Mit ihrer Arbeit möchten die Aktivistinnen aufklären und Betroffenen Mut machen. Melanie Dellenbach plante für nächstes Jahr, den ersten Schweizer Body-Respect-Tag durchführen. Doch mit der Corona-Pandemie ist vieles unklar. Zudem engagiert sie sich dafür, dass in der Schweiz Gewichtsdiskriminierung zum Thema gemacht wird. Und sie will einen Schweizer Body-Respect-Verein aufbauen. «Damit man sieht, wie vielseitig dicke Menschen sind.»

Als Künstlerin geht Andrea Forgacs einen anderen Weg: Sie hofft, dass mit jeder Geschichte, die sie in Wort und Bild weitererzählen darf, sich vielleicht eine Person überlegt «Ich darf meinen Körper gern haben wie er ist.» Oder ihn zumindest akzeptieren. «Die Geschichten sollen inspirieren.

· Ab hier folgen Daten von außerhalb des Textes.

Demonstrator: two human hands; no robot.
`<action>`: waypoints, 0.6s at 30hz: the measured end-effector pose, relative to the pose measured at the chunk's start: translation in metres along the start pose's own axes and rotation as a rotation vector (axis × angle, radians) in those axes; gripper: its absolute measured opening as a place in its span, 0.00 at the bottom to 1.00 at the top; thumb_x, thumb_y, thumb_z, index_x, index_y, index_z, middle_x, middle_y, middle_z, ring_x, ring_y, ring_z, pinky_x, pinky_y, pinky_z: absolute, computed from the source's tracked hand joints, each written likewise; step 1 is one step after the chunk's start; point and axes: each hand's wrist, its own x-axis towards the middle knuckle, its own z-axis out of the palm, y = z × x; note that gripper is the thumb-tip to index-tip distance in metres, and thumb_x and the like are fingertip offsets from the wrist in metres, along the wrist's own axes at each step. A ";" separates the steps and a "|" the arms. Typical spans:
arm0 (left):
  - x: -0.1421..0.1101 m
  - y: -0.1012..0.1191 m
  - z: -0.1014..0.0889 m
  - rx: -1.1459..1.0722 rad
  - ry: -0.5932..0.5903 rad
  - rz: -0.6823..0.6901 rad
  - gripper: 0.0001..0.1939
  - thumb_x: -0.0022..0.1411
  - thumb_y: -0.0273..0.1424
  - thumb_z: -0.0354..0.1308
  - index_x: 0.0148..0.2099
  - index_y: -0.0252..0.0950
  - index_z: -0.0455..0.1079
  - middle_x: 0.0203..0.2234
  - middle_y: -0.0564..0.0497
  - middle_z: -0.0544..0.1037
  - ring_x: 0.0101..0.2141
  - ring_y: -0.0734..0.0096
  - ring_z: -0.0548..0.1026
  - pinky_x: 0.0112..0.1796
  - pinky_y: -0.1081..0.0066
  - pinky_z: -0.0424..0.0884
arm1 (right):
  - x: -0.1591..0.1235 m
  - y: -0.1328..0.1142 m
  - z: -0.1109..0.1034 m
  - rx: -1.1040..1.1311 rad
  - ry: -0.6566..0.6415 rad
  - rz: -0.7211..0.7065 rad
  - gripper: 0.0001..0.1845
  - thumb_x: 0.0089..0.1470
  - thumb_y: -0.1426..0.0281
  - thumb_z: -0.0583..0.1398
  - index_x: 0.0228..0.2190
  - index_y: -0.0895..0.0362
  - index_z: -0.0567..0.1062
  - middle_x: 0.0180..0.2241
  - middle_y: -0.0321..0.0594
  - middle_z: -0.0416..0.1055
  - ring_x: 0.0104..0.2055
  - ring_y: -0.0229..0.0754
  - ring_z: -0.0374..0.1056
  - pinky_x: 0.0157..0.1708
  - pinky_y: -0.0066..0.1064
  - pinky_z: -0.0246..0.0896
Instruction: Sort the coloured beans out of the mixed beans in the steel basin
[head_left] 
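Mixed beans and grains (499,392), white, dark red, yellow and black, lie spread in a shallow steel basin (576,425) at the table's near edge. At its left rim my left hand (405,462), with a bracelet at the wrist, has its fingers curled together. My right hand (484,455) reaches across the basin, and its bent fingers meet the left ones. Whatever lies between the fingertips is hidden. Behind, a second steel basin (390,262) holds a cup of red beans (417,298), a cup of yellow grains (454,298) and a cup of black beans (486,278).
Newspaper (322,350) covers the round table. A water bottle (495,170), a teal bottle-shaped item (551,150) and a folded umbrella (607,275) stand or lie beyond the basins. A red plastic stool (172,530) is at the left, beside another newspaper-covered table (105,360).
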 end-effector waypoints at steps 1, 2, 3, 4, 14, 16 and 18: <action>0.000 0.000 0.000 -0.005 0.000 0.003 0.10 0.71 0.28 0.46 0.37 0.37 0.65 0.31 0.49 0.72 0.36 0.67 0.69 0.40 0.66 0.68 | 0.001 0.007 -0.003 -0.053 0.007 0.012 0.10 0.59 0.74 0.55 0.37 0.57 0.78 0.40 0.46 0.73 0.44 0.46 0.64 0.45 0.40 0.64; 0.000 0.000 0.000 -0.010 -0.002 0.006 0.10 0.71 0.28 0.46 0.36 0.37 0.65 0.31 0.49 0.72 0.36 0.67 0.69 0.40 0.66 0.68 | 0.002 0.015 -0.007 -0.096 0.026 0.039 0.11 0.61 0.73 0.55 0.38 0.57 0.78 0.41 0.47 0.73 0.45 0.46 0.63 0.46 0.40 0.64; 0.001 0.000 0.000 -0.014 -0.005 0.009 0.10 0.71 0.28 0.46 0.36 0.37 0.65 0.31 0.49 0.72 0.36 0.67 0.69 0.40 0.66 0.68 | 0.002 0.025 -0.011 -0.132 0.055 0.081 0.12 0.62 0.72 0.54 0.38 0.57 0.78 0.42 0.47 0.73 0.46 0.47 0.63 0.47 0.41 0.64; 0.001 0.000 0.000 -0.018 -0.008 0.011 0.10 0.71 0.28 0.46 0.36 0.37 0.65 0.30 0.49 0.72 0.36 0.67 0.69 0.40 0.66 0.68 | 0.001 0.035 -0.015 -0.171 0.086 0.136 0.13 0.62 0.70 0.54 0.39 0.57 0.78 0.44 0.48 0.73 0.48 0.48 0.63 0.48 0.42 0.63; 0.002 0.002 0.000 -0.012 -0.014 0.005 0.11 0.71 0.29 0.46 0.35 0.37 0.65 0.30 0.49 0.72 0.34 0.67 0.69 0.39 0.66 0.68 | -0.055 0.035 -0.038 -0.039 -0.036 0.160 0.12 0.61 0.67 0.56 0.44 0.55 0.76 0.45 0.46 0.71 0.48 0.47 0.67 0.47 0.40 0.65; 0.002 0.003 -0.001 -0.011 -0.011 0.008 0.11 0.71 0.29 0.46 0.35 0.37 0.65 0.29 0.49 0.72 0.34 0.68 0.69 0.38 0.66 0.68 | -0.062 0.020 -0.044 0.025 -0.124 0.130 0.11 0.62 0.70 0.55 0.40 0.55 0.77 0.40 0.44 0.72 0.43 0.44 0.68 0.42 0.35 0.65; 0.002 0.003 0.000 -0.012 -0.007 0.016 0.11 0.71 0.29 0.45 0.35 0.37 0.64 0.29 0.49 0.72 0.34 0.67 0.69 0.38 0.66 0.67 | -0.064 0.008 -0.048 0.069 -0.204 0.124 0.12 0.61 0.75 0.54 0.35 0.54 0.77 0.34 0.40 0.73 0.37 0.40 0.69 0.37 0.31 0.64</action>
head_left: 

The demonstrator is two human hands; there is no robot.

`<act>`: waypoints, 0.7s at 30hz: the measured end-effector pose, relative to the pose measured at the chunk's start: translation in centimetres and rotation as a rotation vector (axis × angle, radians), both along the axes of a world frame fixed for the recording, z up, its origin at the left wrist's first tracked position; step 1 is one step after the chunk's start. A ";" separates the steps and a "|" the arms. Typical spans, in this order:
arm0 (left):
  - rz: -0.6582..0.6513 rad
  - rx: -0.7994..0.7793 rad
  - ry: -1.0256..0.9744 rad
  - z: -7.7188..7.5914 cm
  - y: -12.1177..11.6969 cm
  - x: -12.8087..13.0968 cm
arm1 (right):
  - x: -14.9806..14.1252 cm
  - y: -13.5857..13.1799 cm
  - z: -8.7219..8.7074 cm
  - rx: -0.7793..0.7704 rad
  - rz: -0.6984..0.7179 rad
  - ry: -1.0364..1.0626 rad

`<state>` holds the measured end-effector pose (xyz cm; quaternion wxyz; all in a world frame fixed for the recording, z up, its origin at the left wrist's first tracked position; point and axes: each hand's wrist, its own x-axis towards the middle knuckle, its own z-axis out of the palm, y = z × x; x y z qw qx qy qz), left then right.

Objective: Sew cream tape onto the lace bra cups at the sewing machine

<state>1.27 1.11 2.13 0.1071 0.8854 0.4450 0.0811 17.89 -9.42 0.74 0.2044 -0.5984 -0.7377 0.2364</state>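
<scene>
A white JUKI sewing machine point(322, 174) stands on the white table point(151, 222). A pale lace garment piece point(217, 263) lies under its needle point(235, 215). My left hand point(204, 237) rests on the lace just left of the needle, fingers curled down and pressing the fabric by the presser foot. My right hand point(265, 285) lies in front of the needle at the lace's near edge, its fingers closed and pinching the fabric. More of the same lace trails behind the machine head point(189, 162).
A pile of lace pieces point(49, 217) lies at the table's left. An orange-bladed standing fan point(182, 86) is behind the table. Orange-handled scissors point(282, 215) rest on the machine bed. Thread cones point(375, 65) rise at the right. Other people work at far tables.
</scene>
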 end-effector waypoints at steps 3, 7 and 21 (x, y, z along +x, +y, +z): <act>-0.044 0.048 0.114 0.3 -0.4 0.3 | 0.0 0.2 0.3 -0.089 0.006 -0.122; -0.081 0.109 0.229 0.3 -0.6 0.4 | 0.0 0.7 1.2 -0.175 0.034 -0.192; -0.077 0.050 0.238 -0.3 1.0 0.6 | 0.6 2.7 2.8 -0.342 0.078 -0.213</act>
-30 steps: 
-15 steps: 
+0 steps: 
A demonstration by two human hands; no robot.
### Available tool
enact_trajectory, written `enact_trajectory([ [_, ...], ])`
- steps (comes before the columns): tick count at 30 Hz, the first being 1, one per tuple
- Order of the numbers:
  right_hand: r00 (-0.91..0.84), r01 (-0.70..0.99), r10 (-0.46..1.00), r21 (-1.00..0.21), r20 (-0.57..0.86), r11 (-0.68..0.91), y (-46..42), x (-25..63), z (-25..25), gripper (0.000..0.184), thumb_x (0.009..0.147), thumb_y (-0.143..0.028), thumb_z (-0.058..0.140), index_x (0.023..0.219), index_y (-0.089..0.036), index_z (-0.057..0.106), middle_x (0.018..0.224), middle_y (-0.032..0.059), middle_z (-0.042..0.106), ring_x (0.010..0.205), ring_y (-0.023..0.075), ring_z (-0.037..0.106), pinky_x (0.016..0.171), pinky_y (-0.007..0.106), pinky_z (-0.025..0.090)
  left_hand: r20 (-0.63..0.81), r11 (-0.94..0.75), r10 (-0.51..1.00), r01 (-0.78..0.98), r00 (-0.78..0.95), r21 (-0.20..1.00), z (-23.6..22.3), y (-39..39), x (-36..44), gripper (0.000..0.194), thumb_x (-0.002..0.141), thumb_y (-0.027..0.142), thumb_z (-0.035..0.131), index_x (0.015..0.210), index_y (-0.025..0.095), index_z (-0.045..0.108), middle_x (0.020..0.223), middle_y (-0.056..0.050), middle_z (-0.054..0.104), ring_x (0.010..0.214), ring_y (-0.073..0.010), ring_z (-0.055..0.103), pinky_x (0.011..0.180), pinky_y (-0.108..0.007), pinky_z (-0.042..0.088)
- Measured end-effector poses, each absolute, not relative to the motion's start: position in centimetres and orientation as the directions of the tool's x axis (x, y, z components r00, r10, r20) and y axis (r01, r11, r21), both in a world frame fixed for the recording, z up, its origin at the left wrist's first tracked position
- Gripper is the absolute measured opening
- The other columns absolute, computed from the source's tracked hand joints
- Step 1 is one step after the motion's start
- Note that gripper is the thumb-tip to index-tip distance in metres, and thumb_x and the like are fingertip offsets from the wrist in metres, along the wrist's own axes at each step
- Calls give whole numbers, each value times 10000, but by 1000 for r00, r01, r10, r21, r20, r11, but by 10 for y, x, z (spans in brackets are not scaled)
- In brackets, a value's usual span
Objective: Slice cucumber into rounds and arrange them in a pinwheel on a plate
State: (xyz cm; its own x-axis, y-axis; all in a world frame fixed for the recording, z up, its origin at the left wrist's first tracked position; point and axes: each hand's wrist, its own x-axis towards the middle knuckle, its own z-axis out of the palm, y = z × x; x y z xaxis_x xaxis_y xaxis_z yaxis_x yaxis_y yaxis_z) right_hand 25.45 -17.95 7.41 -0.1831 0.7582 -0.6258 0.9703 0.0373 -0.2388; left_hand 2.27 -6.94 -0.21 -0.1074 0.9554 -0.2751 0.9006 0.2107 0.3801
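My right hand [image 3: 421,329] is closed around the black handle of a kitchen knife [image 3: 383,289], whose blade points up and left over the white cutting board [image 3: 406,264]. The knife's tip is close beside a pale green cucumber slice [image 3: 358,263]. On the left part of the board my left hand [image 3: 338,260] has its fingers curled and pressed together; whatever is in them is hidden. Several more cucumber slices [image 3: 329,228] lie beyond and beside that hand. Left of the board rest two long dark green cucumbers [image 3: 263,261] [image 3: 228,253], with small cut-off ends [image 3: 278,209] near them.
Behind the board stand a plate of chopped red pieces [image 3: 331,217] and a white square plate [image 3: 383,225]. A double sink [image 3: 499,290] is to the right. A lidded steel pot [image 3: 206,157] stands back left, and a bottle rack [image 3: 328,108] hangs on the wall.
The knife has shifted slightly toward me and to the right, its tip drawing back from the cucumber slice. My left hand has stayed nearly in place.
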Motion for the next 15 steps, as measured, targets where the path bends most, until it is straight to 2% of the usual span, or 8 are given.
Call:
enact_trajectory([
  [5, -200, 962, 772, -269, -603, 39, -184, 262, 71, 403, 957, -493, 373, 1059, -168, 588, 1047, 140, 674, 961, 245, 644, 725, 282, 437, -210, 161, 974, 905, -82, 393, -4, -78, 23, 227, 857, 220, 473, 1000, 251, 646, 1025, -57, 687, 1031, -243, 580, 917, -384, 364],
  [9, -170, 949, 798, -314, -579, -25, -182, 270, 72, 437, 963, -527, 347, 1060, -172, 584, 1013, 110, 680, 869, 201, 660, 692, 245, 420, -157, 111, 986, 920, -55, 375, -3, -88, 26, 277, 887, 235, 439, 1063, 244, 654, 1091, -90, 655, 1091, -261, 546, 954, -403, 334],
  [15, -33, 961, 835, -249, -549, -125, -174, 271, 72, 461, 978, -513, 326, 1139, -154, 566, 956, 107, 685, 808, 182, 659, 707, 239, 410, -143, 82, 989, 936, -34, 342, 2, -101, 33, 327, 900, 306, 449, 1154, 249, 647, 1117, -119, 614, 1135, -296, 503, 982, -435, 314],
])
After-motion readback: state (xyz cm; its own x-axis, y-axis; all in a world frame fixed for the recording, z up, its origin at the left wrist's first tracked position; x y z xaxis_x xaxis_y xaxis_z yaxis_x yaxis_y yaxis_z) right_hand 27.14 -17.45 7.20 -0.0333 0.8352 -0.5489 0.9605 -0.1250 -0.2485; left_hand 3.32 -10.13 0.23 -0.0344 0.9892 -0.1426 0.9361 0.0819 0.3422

Und zeigen, dass man nicht allein ist. Und Spass haben darf.» Melanie Dellenbach: «Denn wenn man das Leben immer auf dünnere Zeiten verschiebt, lebt man nie.»

Melanie Dellenbach

Melanie Dellenbach (36) war schon im Alter von zehn Jahren «etwas pummeliger». Mit 17 versuchte sie erstmals, mit extremen Diäten abzunehmen. Stattdessen legten sie Gewicht zu. «Ich hatte immer das Gefühl, mein Leben fängt erst an, wenn ich dünn bin. Das war das Grundproblem.» Sie machte eine Ausbildung als Pflegefachfrau und arbeitete viel.

Phasenweise ging es ihr psychisch schlecht. «In solchen Zeiten gab ich meinem dicken Körper die Schuld daran. In guten Zeiten lebte ich einfach.» Mit den Diäten geriet sie in einen Teufelskreis. Mit 24 war sie an einem Tiefpunkt und begab sich in eine Psychotherapie. «Da habe ich erstmals gemerkt: Ich bin wertvoll so wie ich bin. Ich bin eigentlich eine tolle Person.»

Da Melanie Dellenbach Mode schon immer mochte, startete sie im Jahr 2011 einen Plus-Size Mode-Blog. «Ich habe mit dem Blog viel Schönes erlebt.» So war sie an der «Full Figured Fashion Week» in New York, einer Modewoche speziell für üppige Figuren. Und sie lernte in Los Angeles das berühmte Plus Size Modell Tess Holiday kennen. «Es war einfach cool, in den USA mit dicken Frauen unterwegs zu sein, die alle toll angezogen waren.»

Melanie Dellenbach schloss Frieden mit ihrem Körper. Sie heiratete, tanze viel, bekam eine Tochter. Ihr Plan, den Mode-Blog zu professionalisieren, klappte in der kleinen Schweiz nicht. Dann kam eine Anfrage, ob sie bei einer Interview-Reihe über Fett-Aktivisten in verschiedenen Ländern mitmachen wolle. Zuerst lehnte sie ab. «Doch dann sagte ich mir, wenn ich es nicht mache, ist niemand aus der Schweiz dabei.»

Sie recherchierte wochenlang über die Situation von dicken und hochgewichtigen Menschen. «Und dabei hat es mich gepackt.» Mit «Yes2bodies.ch» gründete Melanie Dellenbach ein Projekt zum Thema «Körperrespekt und Körpervielfalt.» «Es ist für mich manchmal schwer, mich täglich mit dem Thema auseinanderzusetzen. Doch meine siebenjährige Tochter soll in einer Welt aufwachsen können, in der Körperrespekt ein Thema ist. Die Schweiz ist reif dafür.»

www.yes2bodies.ch

Andrea Forgacs

«Ich war schon in der Schule dick und wurde gemobbt», erzählt Andreas Forgacs (35). In ihrer Familie bekam sie ebenfalls zu spüren, dass sie als «Mensch mit mehr Gewicht», weniger wert ist. Lange trug die Illustratorin dieses Gefühl auch als Erwachsene mit sich herum. Sie trieb viel Sport und arbeitete noch mehr, um nicht als «faul» zu gelten. «Ich versuchte im Aussen, Akzeptanz zu bekommen.»

Vor einigen Jahren begann sie, sich mit ihrer Geschichte auseinanderzusetzen. «Ich kam immer eher laut und lustig daher. Doch im Innern fühlte ich mich nie so.» Sie stand zu ihren Gefühlen und Gedanken, outete sich und machte sich selbstständig. «Ich habe eine neue Lebensrealität geschaffen, ausserhalb der Norm. Ich lernte dabei, dass es auch eine andere Körperrealität als die Norm gibt.»

Auf ihrer Website bezeichnet sich Andrea Forgacs als «stolze queere, dicke und feministische Künstlerin, Geschichtenerzählerin und Mentorin». Sie lebt mit ihrer Verlobten und ihrem Hund in einem Van und ist ständig unterwegs.

Ihr neustes Projekt heisst «Body Stories», Körpergeschichten. Die Idee dahinter: Den Körper zu feiern, indem man seine Geschichte erzählt, in Wort und Bild. «Das zelebriere ich in all meinen Werken.»